Every line in the data must be transcribed exactly.

+++

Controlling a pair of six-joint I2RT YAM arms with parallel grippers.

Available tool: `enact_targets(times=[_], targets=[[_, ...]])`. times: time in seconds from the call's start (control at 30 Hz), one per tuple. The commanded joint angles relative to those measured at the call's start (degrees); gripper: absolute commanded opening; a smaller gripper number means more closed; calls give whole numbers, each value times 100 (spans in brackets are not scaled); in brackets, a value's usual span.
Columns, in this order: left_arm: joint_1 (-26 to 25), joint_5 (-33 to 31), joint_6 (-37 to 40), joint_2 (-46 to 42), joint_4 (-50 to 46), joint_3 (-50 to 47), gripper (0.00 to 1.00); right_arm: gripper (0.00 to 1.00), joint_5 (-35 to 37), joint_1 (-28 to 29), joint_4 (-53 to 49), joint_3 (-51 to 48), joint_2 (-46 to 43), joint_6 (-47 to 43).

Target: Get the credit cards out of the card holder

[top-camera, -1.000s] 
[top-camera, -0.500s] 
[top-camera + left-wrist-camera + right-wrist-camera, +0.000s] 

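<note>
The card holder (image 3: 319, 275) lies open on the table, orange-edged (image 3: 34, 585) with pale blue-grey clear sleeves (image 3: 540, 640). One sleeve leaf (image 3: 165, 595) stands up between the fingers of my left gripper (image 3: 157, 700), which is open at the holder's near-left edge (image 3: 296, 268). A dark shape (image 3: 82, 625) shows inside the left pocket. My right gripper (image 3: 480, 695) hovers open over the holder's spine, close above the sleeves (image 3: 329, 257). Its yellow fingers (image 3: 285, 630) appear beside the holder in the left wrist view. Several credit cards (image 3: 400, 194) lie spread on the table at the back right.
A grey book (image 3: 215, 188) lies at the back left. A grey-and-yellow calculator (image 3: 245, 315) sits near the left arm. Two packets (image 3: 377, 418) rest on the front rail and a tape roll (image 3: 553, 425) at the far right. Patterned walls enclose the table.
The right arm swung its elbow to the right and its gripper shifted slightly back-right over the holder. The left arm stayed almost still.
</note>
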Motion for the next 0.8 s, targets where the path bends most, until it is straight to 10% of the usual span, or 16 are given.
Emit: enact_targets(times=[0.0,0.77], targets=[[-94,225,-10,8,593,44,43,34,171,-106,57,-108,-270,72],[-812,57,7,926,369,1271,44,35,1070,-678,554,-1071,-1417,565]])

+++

Written solution:
Controlling a pair of six-joint I2RT YAM arms with parallel grippers.

Available tool: `enact_targets(times=[_], targets=[[_, ...]])`. times: time in seconds from the call's start (control at 30 Hz), one per tuple. The commanded joint angles relative to those measured at the call's start (degrees); gripper: absolute commanded opening; a smaller gripper number means more closed; calls give whole numbers, each value times 100 (spans in brackets are not scaled); in brackets, a value's usual span.
Columns, in this order: left_arm: joint_1 (-26 to 25), joint_5 (-33 to 31), joint_6 (-37 to 40), joint_2 (-46 to 42), joint_4 (-50 to 46), joint_3 (-50 to 47), gripper (0.00 to 1.00); right_arm: gripper (0.00 to 1.00), joint_5 (-35 to 37), joint_1 (-28 to 29), joint_4 (-53 to 49), joint_3 (-51 to 48), joint_2 (-46 to 43), joint_6 (-47 to 43).

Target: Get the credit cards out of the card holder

[top-camera, -1.000s] 
[top-camera, -0.500s] 
[top-camera + left-wrist-camera + right-wrist-camera, +0.000s] 

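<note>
The card holder (image 3: 319, 275) lies open on the table, orange-edged (image 3: 34, 585) with pale blue-grey clear sleeves (image 3: 540, 640). One sleeve leaf (image 3: 165, 595) stands up between the fingers of my left gripper (image 3: 157, 700), which is open at the holder's near-left edge (image 3: 296, 268). A dark shape (image 3: 82, 625) shows inside the left pocket. My right gripper (image 3: 480, 695) hovers open over the holder's spine, close above the sleeves (image 3: 329, 257). Its yellow fingers (image 3: 285, 630) appear beside the holder in the left wrist view. Several credit cards (image 3: 400, 194) lie spread on the table at the back right.
A grey book (image 3: 215, 188) lies at the back left. A grey-and-yellow calculator (image 3: 245, 315) sits near the left arm. Two packets (image 3: 377, 418) rest on the front rail and a tape roll (image 3: 553, 425) at the far right. Patterned walls enclose the table.
The right arm swung its elbow to the right and its gripper shifted slightly back-right over the holder. The left arm stayed almost still.
</note>
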Motion for the next 0.8 s, targets where the path bends most, until it is straight to 10% of the usual span, or 16 are given.
Emit: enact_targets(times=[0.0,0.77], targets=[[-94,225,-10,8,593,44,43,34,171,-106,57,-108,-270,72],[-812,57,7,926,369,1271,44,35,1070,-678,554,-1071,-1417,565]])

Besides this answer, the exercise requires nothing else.